:: WHAT IS NEEDED ::
Start to finish, the listing must be rewritten exactly.

:: DATASET EXCERPT ::
──────

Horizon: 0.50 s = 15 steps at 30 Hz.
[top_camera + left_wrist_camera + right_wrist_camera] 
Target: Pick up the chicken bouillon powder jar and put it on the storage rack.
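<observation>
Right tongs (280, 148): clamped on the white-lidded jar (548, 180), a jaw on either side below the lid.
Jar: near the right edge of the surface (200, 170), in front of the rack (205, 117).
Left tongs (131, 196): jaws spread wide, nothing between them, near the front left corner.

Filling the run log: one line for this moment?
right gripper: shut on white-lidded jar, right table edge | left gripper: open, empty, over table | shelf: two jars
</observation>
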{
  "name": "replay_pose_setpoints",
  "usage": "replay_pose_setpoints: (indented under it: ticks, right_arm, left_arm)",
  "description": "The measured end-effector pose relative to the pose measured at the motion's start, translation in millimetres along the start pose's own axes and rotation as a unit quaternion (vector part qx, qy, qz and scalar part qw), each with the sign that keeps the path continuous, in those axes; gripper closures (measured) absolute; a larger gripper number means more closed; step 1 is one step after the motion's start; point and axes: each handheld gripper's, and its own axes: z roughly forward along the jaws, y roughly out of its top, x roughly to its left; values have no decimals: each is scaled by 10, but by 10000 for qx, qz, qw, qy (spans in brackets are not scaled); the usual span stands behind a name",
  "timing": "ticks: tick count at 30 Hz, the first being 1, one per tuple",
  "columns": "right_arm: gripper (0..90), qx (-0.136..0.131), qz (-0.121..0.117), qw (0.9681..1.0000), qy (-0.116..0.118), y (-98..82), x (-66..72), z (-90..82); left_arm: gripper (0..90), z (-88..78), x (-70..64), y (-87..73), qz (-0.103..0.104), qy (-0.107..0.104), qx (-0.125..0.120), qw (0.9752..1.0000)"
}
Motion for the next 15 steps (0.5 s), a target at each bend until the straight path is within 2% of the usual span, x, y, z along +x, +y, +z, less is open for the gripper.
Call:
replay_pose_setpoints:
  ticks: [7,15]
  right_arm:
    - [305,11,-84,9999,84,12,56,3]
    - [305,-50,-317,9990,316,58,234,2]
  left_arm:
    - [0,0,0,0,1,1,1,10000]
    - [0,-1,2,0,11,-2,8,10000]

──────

:: RESPONSE TO THE EXERCISE ::
Horizon: 0.50 s = 15 steps at 30 Hz.
[top_camera + left_wrist_camera + right_wrist_camera] 
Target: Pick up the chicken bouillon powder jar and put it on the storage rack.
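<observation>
Right tongs (280, 148): clamped on the white-lidded jar (548, 180), a jaw on either side below the lid.
Jar: near the right edge of the surface (200, 170), in front of the rack (205, 117).
Left tongs (131, 196): jaws spread wide, nothing between them, near the front left corner.

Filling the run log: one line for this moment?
right gripper: shut on white-lidded jar, right table edge | left gripper: open, empty, over table | shelf: two jars
</observation>
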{
  "name": "replay_pose_setpoints",
  "usage": "replay_pose_setpoints: (indented under it: ticks, right_arm, left_arm)",
  "description": "The measured end-effector pose relative to the pose measured at the motion's start, translation in millimetres along the start pose's own axes and rotation as a unit quaternion (vector part qx, qy, qz and scalar part qw), each with the sign that keeps the path continuous, in those axes; gripper closures (measured) absolute; a larger gripper number means more closed; step 1 is one step after the motion's start; point and axes: each handheld gripper's, and its own axes: z roughly forward along the jaws, y roughly out of its top, x roughly to its left; values have no decimals: each is scaled by 10, but by 10000 for qx, qz, qw, qy (spans in brackets are not scaled); the usual span stands behind a name",
  "timing": "ticks: tick count at 30 Hz, the first being 1, one per tuple",
  "columns": "right_arm: gripper (0..90), qx (-0.136..0.131), qz (-0.121..0.117), qw (0.9681..1.0000), qy (-0.116..0.118), y (-98..82), x (-66..72), z (-90..82); left_arm: gripper (0..90), z (-88..78), x (-70..64), y (-87..73), qz (-0.103..0.104), qy (-0.107..0.104), qx (-0.125..0.120), qw (0.9752..1.0000)"
}
Motion for the next 15 steps (0.5 s), a target at each bend until the straight path is within 2% of the usual span, x, y, z along +x, +y, +z, less is open for the gripper.
Call:
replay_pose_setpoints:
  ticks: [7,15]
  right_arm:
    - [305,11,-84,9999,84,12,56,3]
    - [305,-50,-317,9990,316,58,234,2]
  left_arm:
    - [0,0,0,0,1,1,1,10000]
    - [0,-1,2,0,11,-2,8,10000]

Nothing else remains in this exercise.